Last updated: 01/05/2024



What power supply unit do you recommend?

  • Mean Well RT-65A
  • Mean Well RT-85A
  • Mean Well RT-125A

If your games don't require -5 V, then you could go for the Mean Well "RD" series:

  • Mean Well RD-65A
  • Mean Well RD-85A
  • Mean Well RD-125A

Excellent but may be difficult to obtain:

  • Mean Well MWP-606
  • Prima Power 42PP0606


Make sure you also buy or 3D print yourself a cover for your PSU. You can find sketches for the most popular power supplies on Thingverse, simply search for your PSU model.


How do I connect the PSU to the wall socket?
The easiest way is to use a computer power cable. Strip one end of the cable, then crimp pre-insulated fork terminals and attach them to the PSU terminal block.
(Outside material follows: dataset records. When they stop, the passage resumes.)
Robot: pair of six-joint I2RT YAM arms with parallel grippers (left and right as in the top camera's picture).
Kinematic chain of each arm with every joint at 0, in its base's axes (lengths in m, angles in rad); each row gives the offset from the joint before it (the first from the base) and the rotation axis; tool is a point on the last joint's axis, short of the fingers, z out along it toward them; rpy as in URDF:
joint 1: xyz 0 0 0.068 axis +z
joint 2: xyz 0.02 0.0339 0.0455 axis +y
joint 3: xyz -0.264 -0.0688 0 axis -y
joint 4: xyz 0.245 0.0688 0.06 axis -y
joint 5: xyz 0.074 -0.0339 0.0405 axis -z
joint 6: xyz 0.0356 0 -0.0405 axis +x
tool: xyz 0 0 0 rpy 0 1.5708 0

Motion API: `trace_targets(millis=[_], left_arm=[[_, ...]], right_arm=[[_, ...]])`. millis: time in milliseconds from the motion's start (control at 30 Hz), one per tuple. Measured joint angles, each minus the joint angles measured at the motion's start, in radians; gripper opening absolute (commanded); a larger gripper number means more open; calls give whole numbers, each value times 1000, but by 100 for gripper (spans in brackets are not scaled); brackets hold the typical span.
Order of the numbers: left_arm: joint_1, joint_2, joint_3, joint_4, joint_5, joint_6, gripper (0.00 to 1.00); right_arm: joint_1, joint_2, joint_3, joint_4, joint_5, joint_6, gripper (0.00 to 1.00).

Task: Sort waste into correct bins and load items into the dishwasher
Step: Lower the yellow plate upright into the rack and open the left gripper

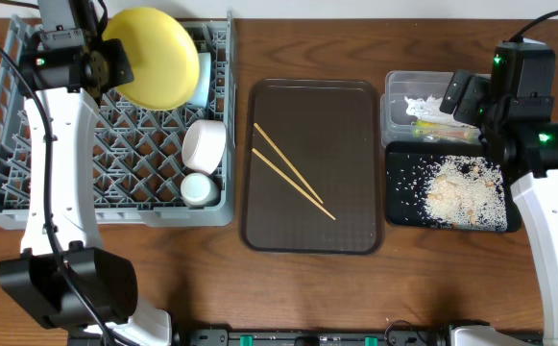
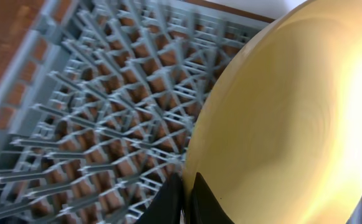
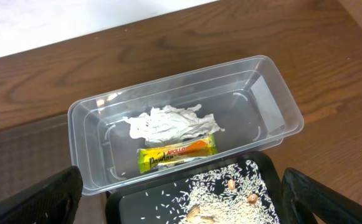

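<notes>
Left fingers [image 2: 168,204] are clamping the yellow plate [image 2: 293,124] at its rim, dish rack [image 2: 93,124] below them; right fingers [image 3: 37,199] are standing apart. The plate is probably handling as stiff, glossy and slippery.

The left arm [image 1: 56,163] and right arm [image 1: 547,231] are being covered by smooth white shells. Black blocky housings [image 1: 523,72] are being carried at the joints, and small green lights [image 1: 38,61] are being shown on them. Thin black cables [image 1: 46,207] are being run along the links. The right gripper [image 3: 181,186] is being flanked by matte black fingers [image 3: 37,199].
</notes>
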Motion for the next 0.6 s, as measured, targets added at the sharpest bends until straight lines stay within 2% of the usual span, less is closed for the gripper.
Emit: trace_targets(millis=[300, 600], left_arm=[[0, 0, 0, 0, -127, 6, 7], [0, 0, 0, 18, -180, 30, 7]], right_arm=[[0, 0, 0, 0, 0, 0, 99], [0, 0, 0, 0, 0, 0, 99]])
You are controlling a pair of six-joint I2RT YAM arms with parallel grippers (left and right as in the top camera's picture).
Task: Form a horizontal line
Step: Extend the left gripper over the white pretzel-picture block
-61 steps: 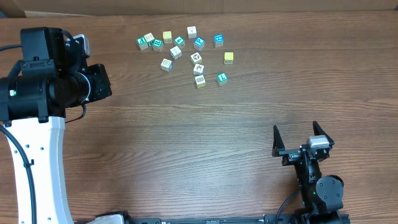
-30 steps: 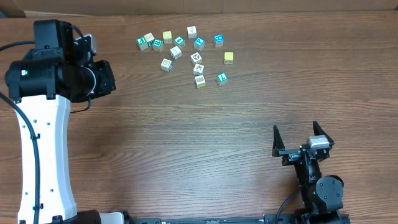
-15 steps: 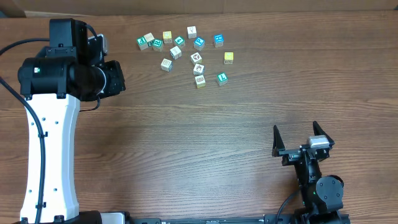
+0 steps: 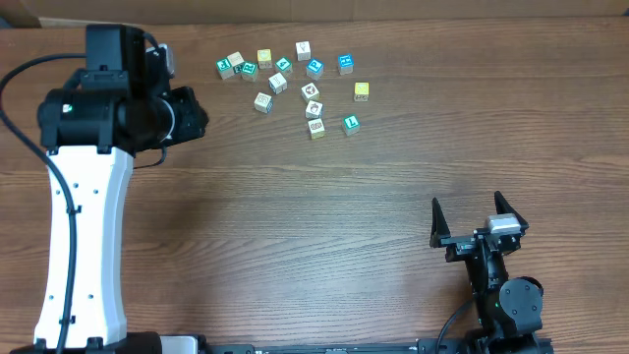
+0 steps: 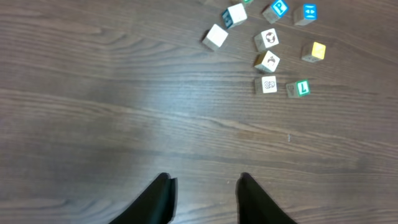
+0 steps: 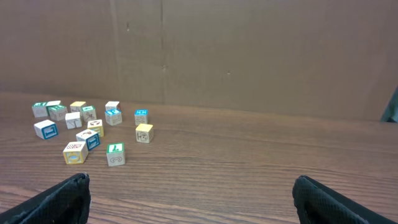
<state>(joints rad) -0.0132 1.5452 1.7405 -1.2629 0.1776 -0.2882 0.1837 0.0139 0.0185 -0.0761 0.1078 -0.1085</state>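
Observation:
Several tiny toy cubes lie in a loose scatter at the far middle of the table; no straight row of four shows. Among them are a white cube, a white cube with a brown mark, a teal cube and a yellow cube. My left gripper is open and empty, left of the scatter and above bare wood. The white cube lies ahead of it. My right gripper is open and empty at the near right, far from the cubes.
The left arm's white link stretches along the table's left side. A brown cardboard wall stands behind the cubes at the table's far edge. Bare wood lies between the two grippers.
My left arm has swung right and a little toward the far edge, nearer the scattered cubes. The right arm and the cubes have not moved.

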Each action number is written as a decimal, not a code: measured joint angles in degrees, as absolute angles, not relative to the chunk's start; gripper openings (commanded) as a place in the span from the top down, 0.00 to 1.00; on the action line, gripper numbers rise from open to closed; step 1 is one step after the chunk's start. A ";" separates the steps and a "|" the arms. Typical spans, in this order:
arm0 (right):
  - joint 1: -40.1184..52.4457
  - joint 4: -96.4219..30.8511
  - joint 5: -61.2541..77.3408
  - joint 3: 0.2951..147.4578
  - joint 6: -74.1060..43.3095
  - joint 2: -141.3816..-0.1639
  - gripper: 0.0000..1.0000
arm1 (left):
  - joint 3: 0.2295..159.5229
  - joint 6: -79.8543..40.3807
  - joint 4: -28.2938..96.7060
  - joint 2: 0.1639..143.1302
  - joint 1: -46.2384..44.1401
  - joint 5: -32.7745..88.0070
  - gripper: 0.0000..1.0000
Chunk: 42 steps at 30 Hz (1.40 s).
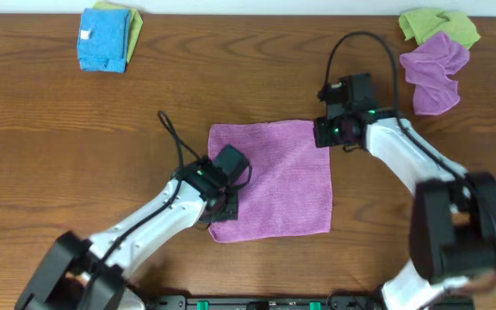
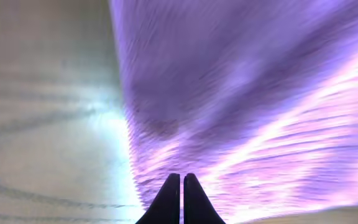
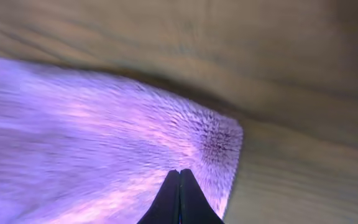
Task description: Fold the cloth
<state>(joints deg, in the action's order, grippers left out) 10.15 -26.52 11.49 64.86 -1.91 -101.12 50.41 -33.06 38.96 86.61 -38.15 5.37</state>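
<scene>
A purple cloth [image 1: 278, 181] lies spread flat and roughly square in the middle of the wooden table. My left gripper [image 1: 225, 207] sits at its left edge near the lower left corner. In the left wrist view its fingers [image 2: 182, 176] are shut on the cloth [image 2: 241, 93] just inside that edge. My right gripper [image 1: 324, 133] sits at the cloth's upper right corner. In the right wrist view its fingers [image 3: 180, 171] are shut on the cloth [image 3: 73, 124] just short of the corner tip.
A folded blue cloth [image 1: 104, 39] lies on a green one at the back left. A crumpled green cloth [image 1: 437, 24] and a crumpled purple cloth [image 1: 436, 69] lie at the back right. Black cables loop near both arms.
</scene>
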 measured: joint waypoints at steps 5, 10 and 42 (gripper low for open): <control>10.15 -28.75 11.42 64.95 -1.98 -91.53 0.98 | 52.82 -33.01 37.65 81.17 -38.15 0.19 0.94; 10.15 -30.15 11.03 65.04 -1.98 -91.70 0.99 | 52.97 -32.99 30.59 82.91 -37.36 -3.90 0.94; 14.06 -28.14 8.49 65.21 -2.22 -110.10 0.99 | 53.17 -29.74 4.62 104.86 -29.23 -3.68 0.94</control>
<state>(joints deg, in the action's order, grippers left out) 14.06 -28.14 8.49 65.21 -2.22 -110.10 53.17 -29.74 4.62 104.86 -29.23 -3.68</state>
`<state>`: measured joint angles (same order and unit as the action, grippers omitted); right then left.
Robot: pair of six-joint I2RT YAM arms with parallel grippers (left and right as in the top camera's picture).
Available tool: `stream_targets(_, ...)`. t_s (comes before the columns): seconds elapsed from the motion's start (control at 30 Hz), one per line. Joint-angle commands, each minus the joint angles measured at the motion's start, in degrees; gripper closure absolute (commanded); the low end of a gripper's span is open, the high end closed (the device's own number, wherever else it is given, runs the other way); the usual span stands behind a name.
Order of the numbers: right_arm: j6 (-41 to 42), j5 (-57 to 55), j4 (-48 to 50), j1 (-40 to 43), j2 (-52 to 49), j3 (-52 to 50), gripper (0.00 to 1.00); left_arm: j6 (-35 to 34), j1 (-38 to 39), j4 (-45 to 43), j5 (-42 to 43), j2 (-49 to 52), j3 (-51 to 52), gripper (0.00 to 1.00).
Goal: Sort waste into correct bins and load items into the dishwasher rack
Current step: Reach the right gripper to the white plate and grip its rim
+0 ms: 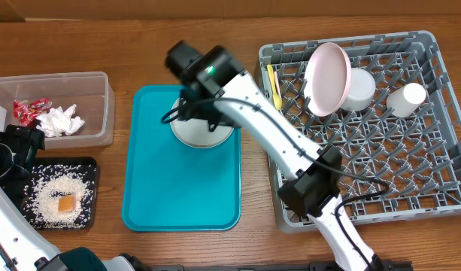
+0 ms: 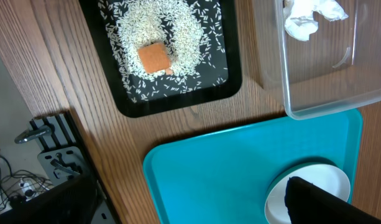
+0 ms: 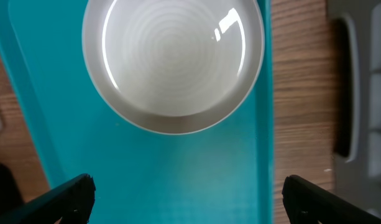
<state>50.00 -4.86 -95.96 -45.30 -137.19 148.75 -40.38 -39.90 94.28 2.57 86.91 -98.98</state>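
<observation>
Right gripper (image 3: 190, 202) spread wide, empty, round grey-green plate (image 3: 171, 62) just ahead on flat teal tray (image 3: 178, 174), left gripper (image 1: 19, 143) also apart, beside shallow black rectangular tray (image 1: 91, 164)

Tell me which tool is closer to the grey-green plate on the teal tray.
Right. The right tool hangs open just above the grey-green plate; the left tool sits far off, beside the black tray.

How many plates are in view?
2: the pink plate stands in the dishwasher rack; the grey-green plate lies on the teal tray. Others could hide beneath the right arm.
</observation>
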Motion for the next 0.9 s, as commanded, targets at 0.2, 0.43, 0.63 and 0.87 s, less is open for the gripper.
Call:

Make sure you use a cable with 3 wires (Earth, Live, Neutral).

  • Usually the cable colors for America are as follows:
    • Ground (Earth) wire: green, or green with a yellow stripe
    • Neutral wire: white or gray
    • Single phase live wire: black
  • Canada:
    • Ground (Earth) wire: green, or green with a yellow stripe
    • Neutral wire: white
    • Single phase live wire: black
  • Europe:
    • Ground (Earth) wire: green with a yellow stripe
    • Neutral wire: blue
    • Single phase live wire: brown

To be 100% sure check continuity of the wire end and plug end.

How should I secure the stripped power supply wires?
Crimp M3.5 pre-insulated fork terminals.

Is it safe to keep the arcade power supply on my desk/floor/table?
Only if the 110/230 VAC terminals are covered. The covers can be 3D printed (search for your PSU model - https://www.thingiverse.com/), but you can also use a generous amount of insulation tape.

How do I power on/power off the HAS?
You power on/off the HAS by plugging in/unplugging the power cable from the wall socket or using a switch on the power strip (the recommended method).

Does the HAS provide -5 V?
Yes, it does, you just need a power supply that outputs -5 V.



What audio/video cable should I buy?
This depends on your setup. The most common solution is to use an 8 pin mini-DIN to male Scart cable, but there are other ways, too. Please see the Setup examples page for recommendations.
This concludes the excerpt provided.